At the last Prime Minister’s Questions of the year, and the one a few days before Christmas, the season’s biggest holiday was discussed along with drugs, the NHS, social care and Brexit. We present the word cloud for Theresa May’s answers at PMQs on 20 December 2017.
This is the last PMQs of the year, and MPs were certainly in the Christmas spirit during this session. Aside from the usual niceties, MPs also took the opportunity to ask for increased funding for education, health and social care in the spirit of the season.
Drug legalisation has long been an issue which has divided MPs from within parties and across the House. SNP MP Ronnie Cowan this week raised the topic of ‘drug consumption rooms’, which he said had decreased the number of HIV and hepatitis occurances in drug users, as well as crime. There has never been an overdose in a supervised drug consumption room; he asked for powers to be devolved to Scotland so they could implement these rooms. May stated that her focus was on ensuring people stayed clear from drugs, rather than on funding policies such as this.

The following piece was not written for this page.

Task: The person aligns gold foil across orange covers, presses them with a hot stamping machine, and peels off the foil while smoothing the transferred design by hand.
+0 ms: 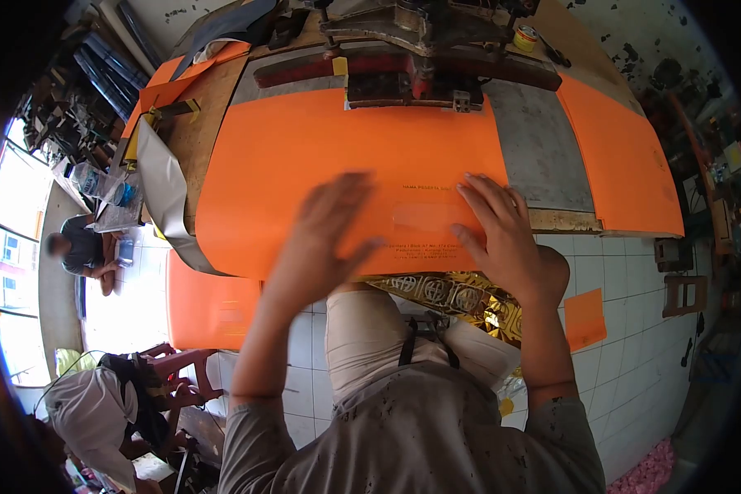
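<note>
A large orange sheet [305, 148] lies under the press, its front edge bending over the table's edge near me. Small gold lettering and a paler rectangular patch [424, 216] show on it. My right hand [502, 230] rests at the right of the patch, fingers spread on the sheet. To the left, my left hand [325, 235] is over the sheet with fingers stretched out, slightly blurred; whether it touches the sheet I cannot tell. Neither hand grips anything. Across my lap hangs gold foil [461, 300] with cut-out patterns.
The heavy press [420, 74] spans the table's back. More orange sheets [622, 160] are stacked at the right. A grey sheet [160, 173] droops at the left edge. Another person [86, 251] sits on the floor, far left; someone else [90, 412] is at lower left.
</note>
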Available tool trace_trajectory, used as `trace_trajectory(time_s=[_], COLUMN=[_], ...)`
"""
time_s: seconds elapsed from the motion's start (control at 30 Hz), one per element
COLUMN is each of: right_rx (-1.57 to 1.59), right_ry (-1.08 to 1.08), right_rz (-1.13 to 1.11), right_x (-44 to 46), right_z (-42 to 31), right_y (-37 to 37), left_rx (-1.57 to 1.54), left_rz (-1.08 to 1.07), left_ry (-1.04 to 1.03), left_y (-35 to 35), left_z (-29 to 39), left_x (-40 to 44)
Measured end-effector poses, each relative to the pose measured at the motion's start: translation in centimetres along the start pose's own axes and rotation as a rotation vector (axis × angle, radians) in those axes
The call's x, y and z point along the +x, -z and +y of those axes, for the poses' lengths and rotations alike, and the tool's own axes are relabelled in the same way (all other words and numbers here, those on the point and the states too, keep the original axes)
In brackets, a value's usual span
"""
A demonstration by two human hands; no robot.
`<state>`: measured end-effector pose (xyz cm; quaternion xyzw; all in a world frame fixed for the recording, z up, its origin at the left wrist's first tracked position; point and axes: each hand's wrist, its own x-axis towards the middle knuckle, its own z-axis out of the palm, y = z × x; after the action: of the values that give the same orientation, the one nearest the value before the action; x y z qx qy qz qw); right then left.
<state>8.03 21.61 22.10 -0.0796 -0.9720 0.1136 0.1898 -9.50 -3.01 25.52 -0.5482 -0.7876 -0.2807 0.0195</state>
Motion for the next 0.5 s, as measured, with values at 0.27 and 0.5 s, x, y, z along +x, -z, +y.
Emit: trace_trajectory(time_s=[0.27, 0.5], right_rx=[-0.001, 0.025], right_ry=[-0.035, -0.036], right_rz=[-0.038, -0.057], right_x=[-0.3, 0.0], right_z=[0.4, 0.4], right_y=[0.0, 0.6], left_rx=[0.307, 0.623], left_rz=[0.019, 0.249], left_ry=[0.230, 0.665], left_y=[-6.7, 3.1], left_z=[-3.0, -7.7], left_x=[4.5, -4.1])
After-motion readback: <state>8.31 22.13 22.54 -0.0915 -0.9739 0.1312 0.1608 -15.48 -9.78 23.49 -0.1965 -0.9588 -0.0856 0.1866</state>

The NHS once again took centre stage during Theresa May and Jeremy Corbyn’s first exchange. This week Corbyn began with a quote from the Conservative leader of Warwickshire country council, who has said the Government needs to tackle chronic underfunding in the NHS. May rebuked this with a much quoted statistic about Welsh failure to meet NHS targets since 2008, the Government there being run by Labour.
Both social care and social mobility were issues raised throughout this week’s session. Corbyn referenced cuts to social care budget, while Labour MP Lucy Powell raised May’s former chief of staff Nick Timonthy’s article in the Sun this week, which criticised the Government’s social mobility action plan.
Conservative MP Julian Lewis used his question for confirmation that Oliver Letwin’s amendment to the EU Withdrawal Bill, which would allow the Government to change the withdrawal date if sufficient progress on agreement hadn’t been made, would only be used in ‘exceptional circumstances’. His party colleague John Baron followed on from this by asking May to confirm that any delay would be a maximum of two months. May responded by saying it would be for the shortest amount of time necessary.